Directions for this task — Pictures in the entries below are to be left out; otherwise, reproduce exactly the lines from the first through the line containing "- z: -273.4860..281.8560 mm".

>>>>>

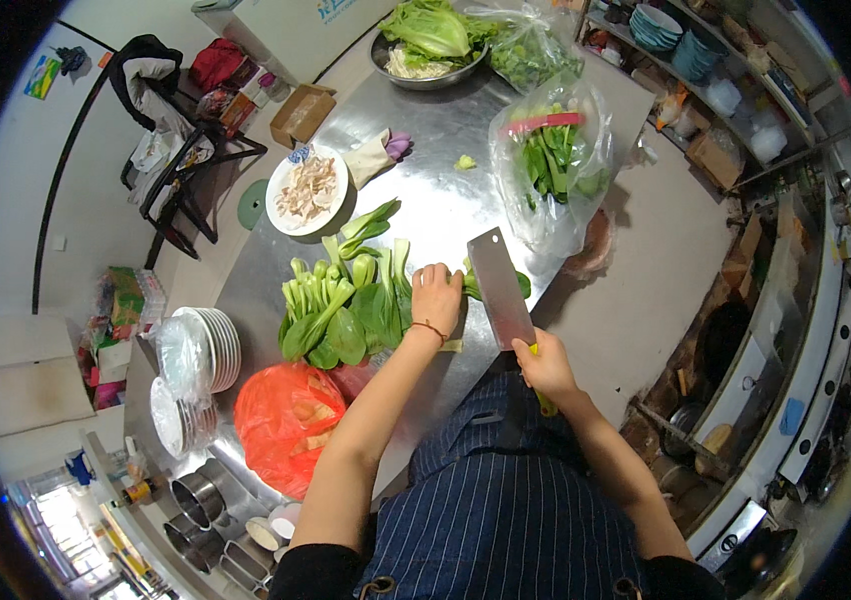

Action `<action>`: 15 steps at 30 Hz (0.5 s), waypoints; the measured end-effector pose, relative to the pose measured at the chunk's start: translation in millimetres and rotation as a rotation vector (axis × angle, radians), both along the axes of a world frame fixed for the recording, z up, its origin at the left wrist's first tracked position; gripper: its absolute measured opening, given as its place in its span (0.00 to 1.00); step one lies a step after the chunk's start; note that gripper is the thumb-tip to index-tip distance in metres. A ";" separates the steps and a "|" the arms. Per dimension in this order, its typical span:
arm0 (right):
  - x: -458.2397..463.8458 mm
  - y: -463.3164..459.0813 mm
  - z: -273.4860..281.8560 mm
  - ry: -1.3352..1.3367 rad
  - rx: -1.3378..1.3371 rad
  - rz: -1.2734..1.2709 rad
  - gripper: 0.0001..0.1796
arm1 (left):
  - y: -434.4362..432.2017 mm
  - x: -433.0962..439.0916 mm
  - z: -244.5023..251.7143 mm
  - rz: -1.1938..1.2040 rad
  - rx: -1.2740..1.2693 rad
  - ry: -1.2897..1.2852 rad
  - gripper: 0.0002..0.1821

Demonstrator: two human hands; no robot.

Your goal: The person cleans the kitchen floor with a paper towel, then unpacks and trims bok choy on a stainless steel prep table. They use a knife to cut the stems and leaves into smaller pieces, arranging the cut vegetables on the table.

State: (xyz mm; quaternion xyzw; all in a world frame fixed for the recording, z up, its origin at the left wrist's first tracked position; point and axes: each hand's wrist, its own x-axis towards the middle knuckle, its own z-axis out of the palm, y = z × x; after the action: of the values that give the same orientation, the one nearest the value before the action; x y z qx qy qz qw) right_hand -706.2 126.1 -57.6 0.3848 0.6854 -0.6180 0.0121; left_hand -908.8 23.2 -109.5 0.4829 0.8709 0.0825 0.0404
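My right hand [551,367] grips the yellow handle of a cleaver [500,289], its broad blade pointing away from me. Behind and beside the blade lies a bok choy [472,283], partly hidden, with a dark leaf showing past the far side. My left hand [437,296] is curled over the near end of this bok choy, just left of the blade. To the left of that hand, a pile of bok choy [347,334] rests on the stainless steel table [433,202], pale stem ends mostly facing away. Whether the blade touches the bok choy, I cannot tell.
A plate of pale shredded food [308,191] stands beyond the pile. Clear bags of greens [557,169] and a metal bowl of lettuce [429,79] occupy the far side. A red plastic bag [287,427] and wrapped stacked plates [219,349] sit left. Shelves [725,67] line the right.
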 end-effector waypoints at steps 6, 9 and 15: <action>25.0 11.9 2.4 0.001 0.020 -0.108 0.12 | -3.6 -16.1 17.8 -0.231 0.178 -0.038 0.12; 32.3 15.8 0.2 0.026 0.063 -0.141 0.11 | -10.8 -29.5 25.4 -0.464 0.253 -0.113 0.14; 29.5 12.7 -9.4 0.069 0.410 0.050 0.08 | -28.5 -26.9 12.2 -0.236 0.298 -0.431 0.17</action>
State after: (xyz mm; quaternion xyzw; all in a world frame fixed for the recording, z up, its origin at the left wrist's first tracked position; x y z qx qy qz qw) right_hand -676.8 138.9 -67.0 0.3407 0.8061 -0.4781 -0.0746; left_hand -935.7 -5.3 -97.3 0.5529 0.7583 0.3048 0.1626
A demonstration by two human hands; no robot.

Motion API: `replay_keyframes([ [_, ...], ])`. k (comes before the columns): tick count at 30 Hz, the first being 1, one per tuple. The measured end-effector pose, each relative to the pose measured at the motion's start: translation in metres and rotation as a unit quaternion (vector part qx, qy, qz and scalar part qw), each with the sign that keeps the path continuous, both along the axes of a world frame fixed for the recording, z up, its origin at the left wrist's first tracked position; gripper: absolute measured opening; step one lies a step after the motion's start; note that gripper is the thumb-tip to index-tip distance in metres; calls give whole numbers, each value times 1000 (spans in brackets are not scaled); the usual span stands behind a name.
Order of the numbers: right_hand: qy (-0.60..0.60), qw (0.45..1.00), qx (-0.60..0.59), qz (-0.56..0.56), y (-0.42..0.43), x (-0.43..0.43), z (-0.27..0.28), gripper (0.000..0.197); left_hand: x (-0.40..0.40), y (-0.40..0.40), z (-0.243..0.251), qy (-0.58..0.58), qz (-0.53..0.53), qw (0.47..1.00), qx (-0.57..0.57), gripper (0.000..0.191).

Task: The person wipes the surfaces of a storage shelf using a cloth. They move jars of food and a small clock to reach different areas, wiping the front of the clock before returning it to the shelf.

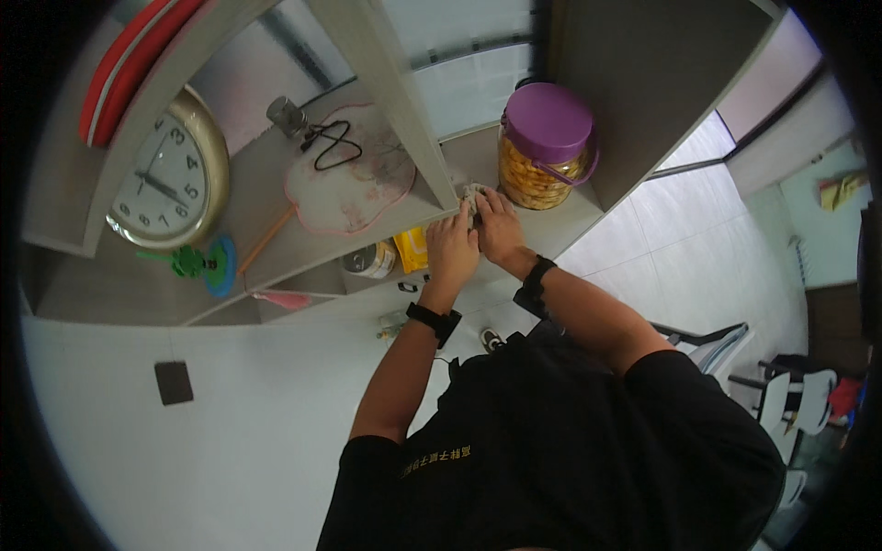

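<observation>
A crumpled greyish cloth [472, 198] is bunched between my two hands at the front edge of a grey shelf. My left hand [453, 251] grips its near left side, close to the foot of an upright divider [396, 89]. From the right, my right hand [501, 229] holds the cloth with bent fingers; much of it is hidden under them. Just beyond the right hand stands a large clear jar [537, 175] of yellowish contents, with a purple lid [549, 120] and a purple carrying handle.
Left of the divider lie a flower-shaped hand fan [351, 186], a small grey cylinder [286, 116] with a black cord and a wall clock [169, 182]. Lower down are a yellow packet [412, 249] and a lidded can [372, 260]. Chairs [816, 399] stand at right.
</observation>
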State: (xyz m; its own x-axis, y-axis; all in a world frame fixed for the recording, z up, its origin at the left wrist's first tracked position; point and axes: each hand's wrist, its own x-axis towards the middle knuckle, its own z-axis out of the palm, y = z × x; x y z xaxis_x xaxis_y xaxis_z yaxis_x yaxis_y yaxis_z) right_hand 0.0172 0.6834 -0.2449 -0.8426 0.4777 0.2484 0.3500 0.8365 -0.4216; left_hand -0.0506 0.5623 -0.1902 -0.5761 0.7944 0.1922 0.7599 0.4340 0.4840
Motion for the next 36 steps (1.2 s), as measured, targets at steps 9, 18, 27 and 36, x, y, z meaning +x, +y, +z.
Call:
replay_keyframes([
  [9,-75,997,18,-26,34,-94,15,44,-6,-8,-18,58,-3,998,9,74],
  [18,-95,979,-81,-163,58,-150,20,36,-8,-24,-5,115,-74,991,-10,71],
  [27,-40,883,-323,-338,56,-201,-31,76,-17,-19,2,42,-97,994,8,50],
  [36,68,843,-353,-399,98,-218,-38,57,-18,-24,-3,75,-143,987,-4,56],
])
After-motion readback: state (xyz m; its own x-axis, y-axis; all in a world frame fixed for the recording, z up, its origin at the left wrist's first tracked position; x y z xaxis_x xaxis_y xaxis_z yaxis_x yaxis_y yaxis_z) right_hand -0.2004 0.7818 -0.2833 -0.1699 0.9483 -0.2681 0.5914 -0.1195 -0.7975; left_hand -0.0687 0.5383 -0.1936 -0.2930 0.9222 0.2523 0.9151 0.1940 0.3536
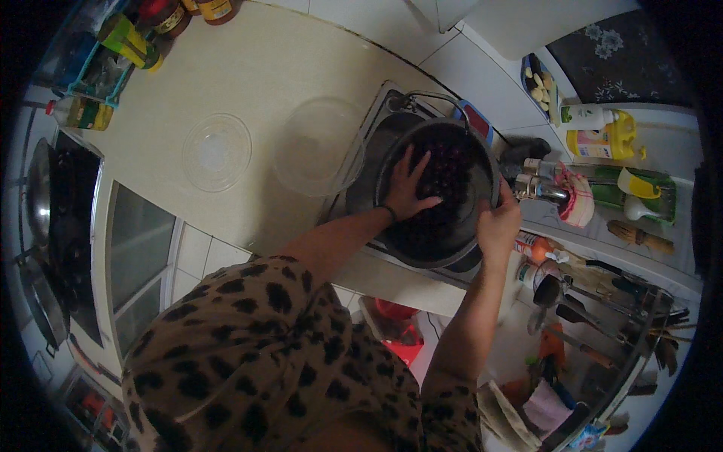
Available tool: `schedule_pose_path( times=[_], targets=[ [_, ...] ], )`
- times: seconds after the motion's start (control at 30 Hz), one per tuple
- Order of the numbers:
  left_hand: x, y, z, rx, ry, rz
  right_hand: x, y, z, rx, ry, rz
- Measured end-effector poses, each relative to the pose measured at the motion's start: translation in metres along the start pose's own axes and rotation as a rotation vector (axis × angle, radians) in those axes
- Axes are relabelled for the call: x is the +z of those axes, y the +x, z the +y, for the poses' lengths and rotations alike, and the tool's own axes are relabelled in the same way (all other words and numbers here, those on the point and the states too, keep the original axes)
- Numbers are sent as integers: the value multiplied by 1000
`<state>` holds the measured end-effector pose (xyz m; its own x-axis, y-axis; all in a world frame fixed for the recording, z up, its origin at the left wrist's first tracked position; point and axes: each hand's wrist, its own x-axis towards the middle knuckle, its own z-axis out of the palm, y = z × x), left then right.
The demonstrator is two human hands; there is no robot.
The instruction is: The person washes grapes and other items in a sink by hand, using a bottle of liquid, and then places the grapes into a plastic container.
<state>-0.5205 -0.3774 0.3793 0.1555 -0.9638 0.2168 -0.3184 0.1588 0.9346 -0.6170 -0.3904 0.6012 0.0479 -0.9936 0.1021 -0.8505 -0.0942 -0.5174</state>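
A large dark round basin [469, 226] rests over the metal sink [361, 133]. Small dark red-purple round fruits, perhaps grapes or cherries [446, 169], lie inside it. My left hand [409, 189], a dark band on its wrist, reaches over the basin's near left part with fingers spread, holding nothing. My right hand [500, 220] grips the basin's right rim, thumb on the inside. A curved metal faucet [440, 96] arches over the basin's far edge. Left of the sink stands a clear plastic bowl [316, 150], and farther left lies a clear round lid [217, 152].
Jars [217, 8] and an oil bottle [85, 113] stand at the upper left, above a stove [70, 226]. Along the right are a yellow detergent jug [601, 135], a wooden-handled brush [641, 236] and hanging ladles [548, 291]. A red bin [401, 339] sits below the counter.
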Motion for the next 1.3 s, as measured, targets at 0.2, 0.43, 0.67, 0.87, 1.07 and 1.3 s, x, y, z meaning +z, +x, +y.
schedule_pose_path(
  times=[0.2, 0.43, 0.67, 0.87, 1.07, 1.3],
  targets=[
    [3, 4, 2, 36, 17, 10, -4, -1, -17, 63, -26, -31],
    [5, 3, 10, -5, 12, -8, -1, 0, -9, -28, -26, 24],
    [11, 2, 11, -34, 26, -7, -5, 0, -12, -55, -83, 29],
    [17, 4, 13, -41, 8, 2, -8, 1, -12, 5, -81, 4],
    [24, 4, 16, -63, 3, 9, -12, 2, -17, -71, -93, 28],
    [44, 0, 19, -16, -25, 91, -16, 4, -8, -79, -155, 6]
  ],
)
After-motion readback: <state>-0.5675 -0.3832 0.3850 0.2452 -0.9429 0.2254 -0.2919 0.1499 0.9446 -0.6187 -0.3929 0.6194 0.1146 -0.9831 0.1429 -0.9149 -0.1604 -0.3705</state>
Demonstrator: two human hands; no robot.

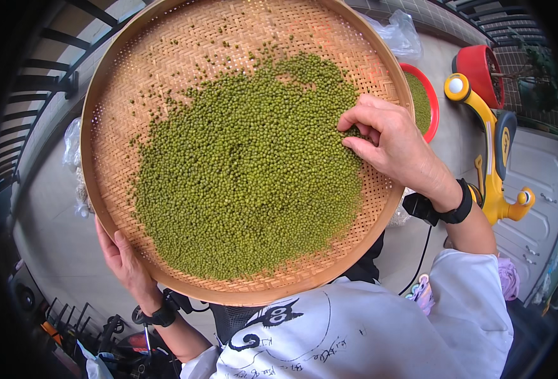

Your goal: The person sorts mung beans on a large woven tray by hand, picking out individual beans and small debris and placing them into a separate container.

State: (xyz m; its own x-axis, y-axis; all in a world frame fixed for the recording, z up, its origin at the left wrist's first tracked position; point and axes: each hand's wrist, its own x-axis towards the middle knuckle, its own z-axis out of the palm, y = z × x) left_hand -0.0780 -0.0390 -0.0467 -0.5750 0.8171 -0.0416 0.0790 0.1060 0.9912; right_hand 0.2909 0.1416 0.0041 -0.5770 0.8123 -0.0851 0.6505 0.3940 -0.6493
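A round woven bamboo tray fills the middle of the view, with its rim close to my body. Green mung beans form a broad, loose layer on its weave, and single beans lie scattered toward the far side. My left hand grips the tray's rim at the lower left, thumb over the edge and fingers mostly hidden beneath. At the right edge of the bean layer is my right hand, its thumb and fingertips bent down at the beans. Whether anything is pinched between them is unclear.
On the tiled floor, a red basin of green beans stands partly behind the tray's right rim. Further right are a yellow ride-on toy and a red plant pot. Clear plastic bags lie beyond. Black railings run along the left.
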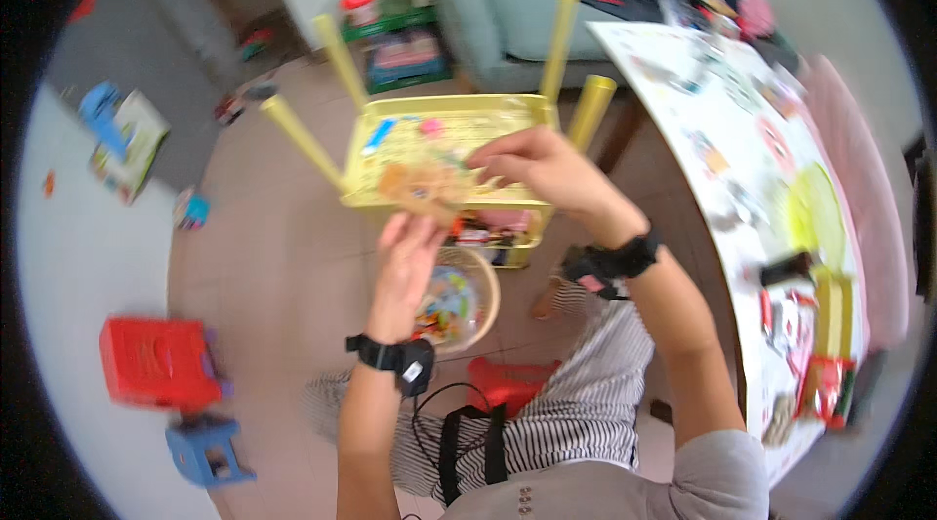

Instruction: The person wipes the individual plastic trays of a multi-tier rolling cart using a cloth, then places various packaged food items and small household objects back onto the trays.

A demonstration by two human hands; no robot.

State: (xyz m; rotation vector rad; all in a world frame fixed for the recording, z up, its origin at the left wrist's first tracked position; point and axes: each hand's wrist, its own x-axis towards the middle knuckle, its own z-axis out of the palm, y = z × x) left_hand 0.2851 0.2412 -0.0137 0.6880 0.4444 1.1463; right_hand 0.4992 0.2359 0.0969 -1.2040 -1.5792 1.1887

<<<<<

Result —
Action `<action>`: 15 steps at 30 Hz (0.5 s), waypoints; the measured end-effector pose, relative to the pose measured at the chunk's start: translation in millimetres and rotation as a rotation vector (axis × angle, radians), both along the axes of a world frame fixed for the recording, z up, its origin at the left wrist's first tracked position; gripper: its absolute measured opening, given as its place in its span (0.00 to 1.00); step one lies a step after the chunk's start; note that gripper is the thumb-tip to index-tip distance in metres. A ";" separates the steps and a "|" the arms. Per dimension in this order, its typical span:
arm0 (right):
  - x: -458.2397..463.8458 mm
  - y: -463.3164..459.0813 mm
  - z: -273.4860..281.8560 mm

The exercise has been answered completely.